Sandoval Ballesteros reported that while the 2003 creation and further strengthening of IFAI (Instituto Federal de Acceso a la Información y Protección de Datos, Federal Institute for Information Access and Data Protection) has been a significant progress in terms to access to information, transparency has done little in battling corruption and has been marginally useful in creating a public conscience. In her own words, “if Mexico is not a leading nation in political and economic terms, it is because corruption has not allowed it and has become an obstacle to possible progress.”

According to Transparency International, 50 percent of the people surveyed in their 2010 report worldwide consider that anticorruption policies put forth by government are and will be ineffective. This number is rather conservative for Mexico if you look back at recent history and try to identify one big successful case of combating corruption by our government (hint: there are none). This leaves us with an unavoidable truth: lowering corruption levels cannot be left up to the government. Each and every one of us—as members of Mexican society—has to play a part. We should not forget that while political institutions show the worst cases of corruption, businesses, churches and NGOs aren’t in the clear either.

As with many cases, our hope for the future lies in education. And in this case, I don’t mean building better schools, but better educating our children so that they are less likely to be what we are collectively: a corrupt generation which frustrated by the system, turned to its loopholes to try to navigate through it instead of changing and uprooting it.

Now you can tell a child not to be corrupt but this is a lesson we need to teach by example. For this reason, I propose that instead of (or ideally in addition to) losing five pounds, reading more and smiling, all Mexicans declare that our new year’s resolution for 2011 will be to not exercise in any form of corruption. I propose that we no longer bribe public officials to avoid a speeding ticket. No more tax evasion even though we know how badly the government manages its collections (creating one problem does not solve another). No more paying $2 to a street peddler for a pirate DVD movie or a copied music CD (who by the way will give part of his profits to organized crime and drug cartels). No more negligence in our duty to monitor and demand effectiveness from our local congressmen and women, especially in terms of how they allocate funds and determine contracts for public construction.
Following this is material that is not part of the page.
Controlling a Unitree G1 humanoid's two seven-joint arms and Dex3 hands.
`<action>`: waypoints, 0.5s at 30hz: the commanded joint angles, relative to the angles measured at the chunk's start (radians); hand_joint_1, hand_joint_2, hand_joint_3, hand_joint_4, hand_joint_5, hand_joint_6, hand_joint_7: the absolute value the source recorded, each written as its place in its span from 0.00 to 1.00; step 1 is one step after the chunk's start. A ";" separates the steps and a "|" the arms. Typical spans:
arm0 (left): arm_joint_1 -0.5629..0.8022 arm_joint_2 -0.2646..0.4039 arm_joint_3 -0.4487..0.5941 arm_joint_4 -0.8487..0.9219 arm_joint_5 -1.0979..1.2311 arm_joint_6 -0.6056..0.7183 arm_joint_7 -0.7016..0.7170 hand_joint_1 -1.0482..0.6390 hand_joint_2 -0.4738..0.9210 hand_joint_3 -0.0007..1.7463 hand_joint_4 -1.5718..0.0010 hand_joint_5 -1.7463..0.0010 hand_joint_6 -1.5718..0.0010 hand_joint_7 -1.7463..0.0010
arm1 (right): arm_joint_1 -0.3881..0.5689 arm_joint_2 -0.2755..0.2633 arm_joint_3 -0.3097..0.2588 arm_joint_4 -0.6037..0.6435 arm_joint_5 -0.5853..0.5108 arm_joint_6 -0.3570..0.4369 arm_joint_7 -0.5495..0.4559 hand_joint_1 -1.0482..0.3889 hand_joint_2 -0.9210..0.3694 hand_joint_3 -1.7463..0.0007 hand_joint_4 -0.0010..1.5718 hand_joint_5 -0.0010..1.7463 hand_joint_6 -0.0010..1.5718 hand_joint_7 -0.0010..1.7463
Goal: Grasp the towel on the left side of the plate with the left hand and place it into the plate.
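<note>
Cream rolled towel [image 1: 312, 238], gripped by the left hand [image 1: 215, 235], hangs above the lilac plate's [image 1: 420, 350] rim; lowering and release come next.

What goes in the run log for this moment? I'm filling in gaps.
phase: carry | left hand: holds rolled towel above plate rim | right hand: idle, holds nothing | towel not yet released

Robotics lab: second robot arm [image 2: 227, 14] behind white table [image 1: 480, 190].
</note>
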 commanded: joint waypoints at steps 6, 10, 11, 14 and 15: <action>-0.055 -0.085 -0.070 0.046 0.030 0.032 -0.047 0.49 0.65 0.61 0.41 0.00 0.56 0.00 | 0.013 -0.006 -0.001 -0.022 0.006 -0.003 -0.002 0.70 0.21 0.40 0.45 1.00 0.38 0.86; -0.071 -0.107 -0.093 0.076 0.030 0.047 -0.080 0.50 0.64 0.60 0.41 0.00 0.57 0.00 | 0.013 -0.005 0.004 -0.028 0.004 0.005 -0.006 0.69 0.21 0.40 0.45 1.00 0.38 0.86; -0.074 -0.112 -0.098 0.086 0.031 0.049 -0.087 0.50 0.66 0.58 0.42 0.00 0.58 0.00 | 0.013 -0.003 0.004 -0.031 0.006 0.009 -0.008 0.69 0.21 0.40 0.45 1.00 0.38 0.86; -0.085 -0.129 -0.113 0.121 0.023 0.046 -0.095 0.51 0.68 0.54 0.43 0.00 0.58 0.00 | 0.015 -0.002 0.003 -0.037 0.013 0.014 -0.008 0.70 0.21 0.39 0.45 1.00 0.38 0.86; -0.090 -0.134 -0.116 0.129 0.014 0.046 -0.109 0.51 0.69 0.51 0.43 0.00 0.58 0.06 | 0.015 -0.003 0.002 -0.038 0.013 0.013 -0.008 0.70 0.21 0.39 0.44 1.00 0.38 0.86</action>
No more questionable practices in the companies we work for (I invite businesspeople to take and abide by the Thunderbid Oath).
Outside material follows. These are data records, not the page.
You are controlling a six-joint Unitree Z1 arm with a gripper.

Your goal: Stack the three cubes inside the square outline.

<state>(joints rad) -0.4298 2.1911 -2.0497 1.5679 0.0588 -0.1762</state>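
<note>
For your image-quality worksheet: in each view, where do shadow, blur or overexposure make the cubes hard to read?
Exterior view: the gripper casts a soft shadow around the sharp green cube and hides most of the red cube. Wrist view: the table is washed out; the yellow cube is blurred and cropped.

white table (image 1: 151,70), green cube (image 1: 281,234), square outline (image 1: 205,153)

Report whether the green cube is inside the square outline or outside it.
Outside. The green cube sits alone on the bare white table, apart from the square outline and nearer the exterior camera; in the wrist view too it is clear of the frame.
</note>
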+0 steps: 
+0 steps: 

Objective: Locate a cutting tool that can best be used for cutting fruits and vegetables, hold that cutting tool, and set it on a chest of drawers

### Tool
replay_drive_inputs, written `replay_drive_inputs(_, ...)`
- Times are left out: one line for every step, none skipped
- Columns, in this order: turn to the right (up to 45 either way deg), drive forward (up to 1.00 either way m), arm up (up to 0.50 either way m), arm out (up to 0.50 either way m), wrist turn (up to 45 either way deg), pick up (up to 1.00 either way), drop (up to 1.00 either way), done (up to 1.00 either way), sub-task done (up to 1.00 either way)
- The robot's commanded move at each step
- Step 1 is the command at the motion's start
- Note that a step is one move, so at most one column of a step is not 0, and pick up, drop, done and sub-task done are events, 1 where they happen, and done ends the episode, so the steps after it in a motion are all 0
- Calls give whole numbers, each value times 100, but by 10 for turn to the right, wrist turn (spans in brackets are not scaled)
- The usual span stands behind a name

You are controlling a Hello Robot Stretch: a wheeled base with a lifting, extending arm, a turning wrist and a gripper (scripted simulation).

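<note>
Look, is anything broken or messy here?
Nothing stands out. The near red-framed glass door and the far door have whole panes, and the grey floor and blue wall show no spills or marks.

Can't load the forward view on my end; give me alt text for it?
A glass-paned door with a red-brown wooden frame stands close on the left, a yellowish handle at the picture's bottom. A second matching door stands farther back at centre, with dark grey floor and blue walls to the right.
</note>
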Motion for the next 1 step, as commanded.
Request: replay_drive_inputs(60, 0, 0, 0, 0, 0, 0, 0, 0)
Keeping this resolution will cost time and energy of each and every one of us, but we have to believe that our kids will thank us for it. Most corrupt nation, second only to Haiti? This has to be a wakeup call. This has to lead us to action. As Mohandas Gandhi is famously quoted for saying, we need to “be the change we want to see in the world.”

*Arjan Shahani is a contributing blogger to AmericasQuarterly.org. He lives in Monterrey, Mexico, and is an MBA graduate from Thunderbird University and Tecnológico de Monterrey and a member of the International Advisory Board of Global Majority—an international non-profit organization dedicated to the promotion of non-violent conflict resolution.